Guiding Principles of Broadband Internet
An Internet connection must support these guiding principles to be designated “broadband,” (see “Endnotes” for technical specifications that underpin guiding principles). The Internet connection must be:
- Standards Based Architecture: The system will interoperate with all other systems and is easy to support.
- Highly Available and Scalable: The network connection is available at any moment in time, wherever users, places or things need it, any time they need it, and the system can scale in capacity to all sessions and applications dynamically without significant additional capital outlays or system delays.
- Symmetrical: the bandwidth (information carrying capacity) of the network connection is symmetrical. This means the speed and capacity of data download and upload are equal. Symmetry is necessary to support point‐to‐point and cloud-based applications. Low latency of the symmetrical signal is essential to effective applications performance over the symmetrical connection.
- Supports differentiation: A differentiated system is one that supports multiple Classes of Service (CoS) and Quality of Service (QoS) for all applications that require it.

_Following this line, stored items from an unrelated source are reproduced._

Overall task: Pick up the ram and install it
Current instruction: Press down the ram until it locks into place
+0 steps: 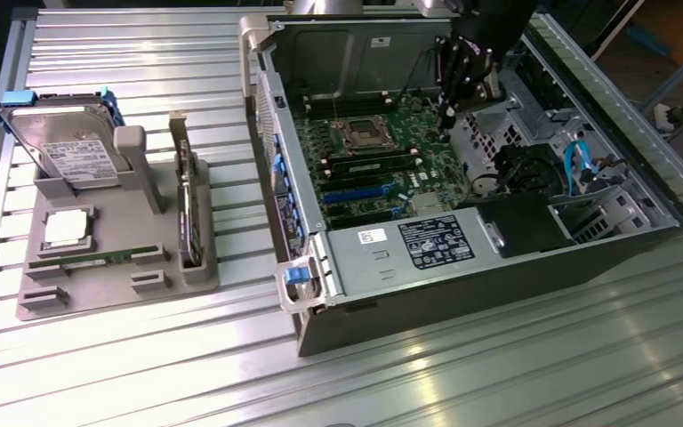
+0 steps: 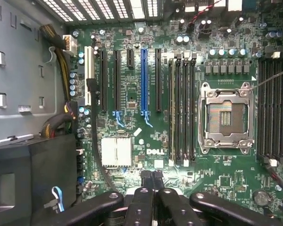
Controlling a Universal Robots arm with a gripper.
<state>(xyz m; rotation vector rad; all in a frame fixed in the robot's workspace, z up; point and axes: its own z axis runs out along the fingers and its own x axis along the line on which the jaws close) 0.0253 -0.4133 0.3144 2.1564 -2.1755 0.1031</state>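
The claw (image 1: 448,114) is held shut and empty above the motherboard (image 2: 132,89) inside the open computer case (image 1: 626,191). The ram (image 1: 86,259) is seen well away from the claw, lying flat in the grey holder tray (image 1: 110,298) outside the case, beside a silver processor chip (image 1: 67,228) and a hard drive (image 1: 67,147).

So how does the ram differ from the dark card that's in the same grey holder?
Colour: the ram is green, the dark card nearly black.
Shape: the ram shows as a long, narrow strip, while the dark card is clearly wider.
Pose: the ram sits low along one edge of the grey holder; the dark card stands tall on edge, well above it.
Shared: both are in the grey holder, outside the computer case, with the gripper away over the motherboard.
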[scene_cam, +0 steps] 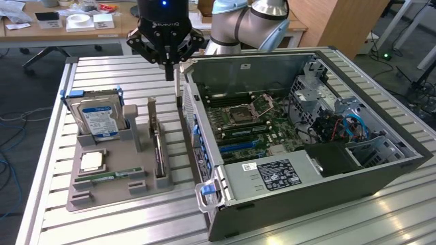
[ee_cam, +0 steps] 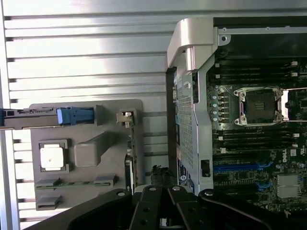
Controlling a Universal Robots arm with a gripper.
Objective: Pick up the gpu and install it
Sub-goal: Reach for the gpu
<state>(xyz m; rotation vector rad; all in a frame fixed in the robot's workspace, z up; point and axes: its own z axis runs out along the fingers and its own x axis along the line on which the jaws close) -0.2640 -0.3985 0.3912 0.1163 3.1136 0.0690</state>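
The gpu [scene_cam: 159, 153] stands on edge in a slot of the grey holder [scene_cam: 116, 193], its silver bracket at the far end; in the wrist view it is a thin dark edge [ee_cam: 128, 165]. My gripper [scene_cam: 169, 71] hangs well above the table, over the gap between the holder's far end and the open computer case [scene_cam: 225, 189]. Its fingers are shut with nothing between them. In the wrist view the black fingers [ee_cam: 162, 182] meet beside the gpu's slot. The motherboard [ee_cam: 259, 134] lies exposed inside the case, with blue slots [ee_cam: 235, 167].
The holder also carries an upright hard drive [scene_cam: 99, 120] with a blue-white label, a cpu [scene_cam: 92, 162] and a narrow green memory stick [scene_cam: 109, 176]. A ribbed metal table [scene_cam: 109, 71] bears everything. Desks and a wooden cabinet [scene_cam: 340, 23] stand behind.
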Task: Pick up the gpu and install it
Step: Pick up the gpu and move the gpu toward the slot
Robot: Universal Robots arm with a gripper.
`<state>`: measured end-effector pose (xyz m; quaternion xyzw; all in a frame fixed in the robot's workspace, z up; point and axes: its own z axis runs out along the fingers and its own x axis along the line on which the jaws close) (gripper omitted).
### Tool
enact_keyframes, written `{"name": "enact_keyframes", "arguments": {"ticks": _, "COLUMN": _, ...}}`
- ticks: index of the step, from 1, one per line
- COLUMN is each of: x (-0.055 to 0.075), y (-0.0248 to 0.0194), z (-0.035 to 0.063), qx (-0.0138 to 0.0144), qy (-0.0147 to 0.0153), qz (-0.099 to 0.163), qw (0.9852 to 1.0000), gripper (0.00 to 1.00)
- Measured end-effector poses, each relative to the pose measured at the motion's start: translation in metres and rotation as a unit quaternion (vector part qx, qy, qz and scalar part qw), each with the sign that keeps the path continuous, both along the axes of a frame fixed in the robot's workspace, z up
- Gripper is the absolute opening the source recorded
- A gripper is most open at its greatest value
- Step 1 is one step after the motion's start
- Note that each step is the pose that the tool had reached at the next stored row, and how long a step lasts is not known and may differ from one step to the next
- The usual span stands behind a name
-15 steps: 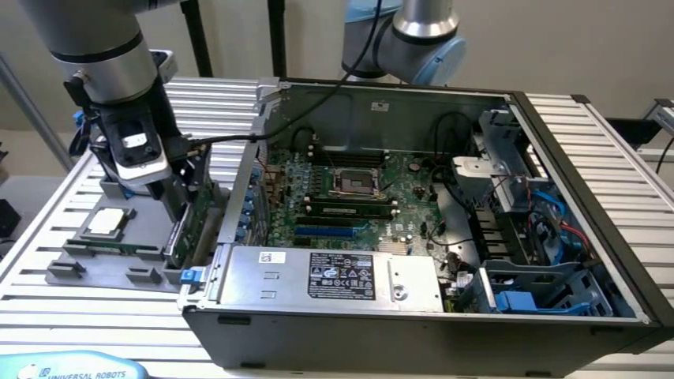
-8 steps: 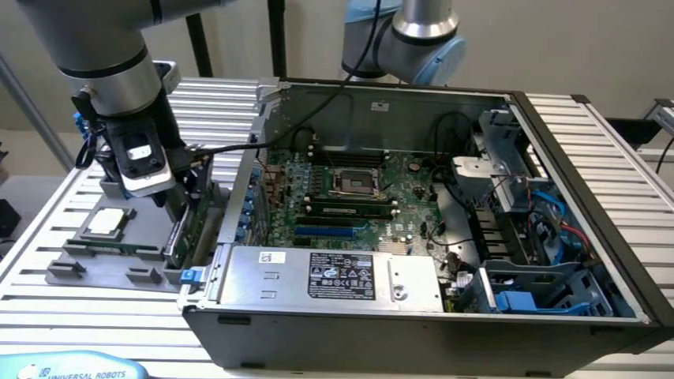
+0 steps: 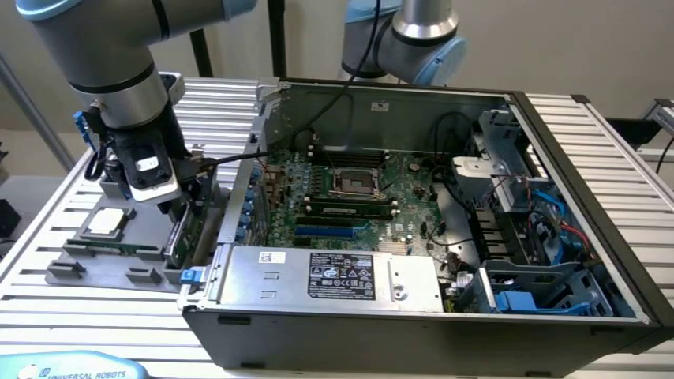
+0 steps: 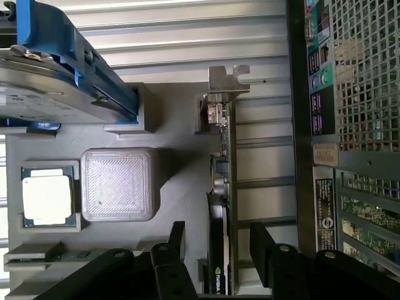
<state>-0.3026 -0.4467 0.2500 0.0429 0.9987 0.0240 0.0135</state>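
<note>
The gpu (image 4: 222,187) stands on its long edge in a grey holder tray (image 4: 181,125), its silver end bracket (image 4: 228,78) at the far end and a dark face with a logo near my fingers. My gripper (image 4: 219,236) is open directly over it, one dark finger (image 4: 177,240) on each side of the card, with a gap between each finger and the board. In the exterior view the gripper (image 3: 177,207) hangs low over the gpu (image 3: 181,235), just outside the computer case's wall on the exterior view's left. Nothing is held.
On the same tray (image 3: 95,264) lie a square silver CPU (image 4: 47,200), a grey block (image 4: 119,184) and a hard drive with blue rails (image 4: 56,81). The open computer case (image 3: 589,158) shows its motherboard (image 3: 348,197); its perforated rear panel (image 4: 362,75) stands close beside the gpu.
</note>
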Motion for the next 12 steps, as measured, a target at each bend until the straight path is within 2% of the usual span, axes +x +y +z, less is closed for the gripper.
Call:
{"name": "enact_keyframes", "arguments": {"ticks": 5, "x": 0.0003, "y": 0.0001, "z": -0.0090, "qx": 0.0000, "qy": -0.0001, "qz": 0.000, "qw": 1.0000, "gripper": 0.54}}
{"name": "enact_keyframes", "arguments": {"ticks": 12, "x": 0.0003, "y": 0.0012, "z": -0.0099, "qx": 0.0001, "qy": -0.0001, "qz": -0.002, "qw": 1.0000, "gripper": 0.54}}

- Neutral and Open Access: There are no barriers to entry for users and providers to access each other. The playing field is level, meaning there are facilities, contractual mechanisms, published rates, and oversight in place to ensure access is open to all users and providers.
- Ubiquitous and Equitable: Ubiquity means physical accessibility of the network to everyone, and equitability means costs are the same for everyone to provide applications and services over the system or use applications and services on the system regardless of geographic point of ingress/ egress or demographic characteristics of the locale.
- Balance Competition and Cooperation: The system and processes promote competition in services and applications. More competition between providers leads to better services and lower prices for everyone, while cooperation can be critical for fixed cost sharing in deploying Next Generation Networks (NGN).
- Broad Participation: means community leaders advocate that public‐sector organizations, private enterprises, small and medium sized business, farmers and residents connect to the network and use it. The value of a telecommunications network is proportional to the square of the number of connected users of the system (n2).
- Sustainability: If the foregoing principles of the network are in force then the network will be sustainable over the long term and serve the country well for years to come and require less taxpayer funded subsidization. Moreover, lack of equitable access to the Internet will cease being a barrier to economic prosperity and social well‐being for everyone.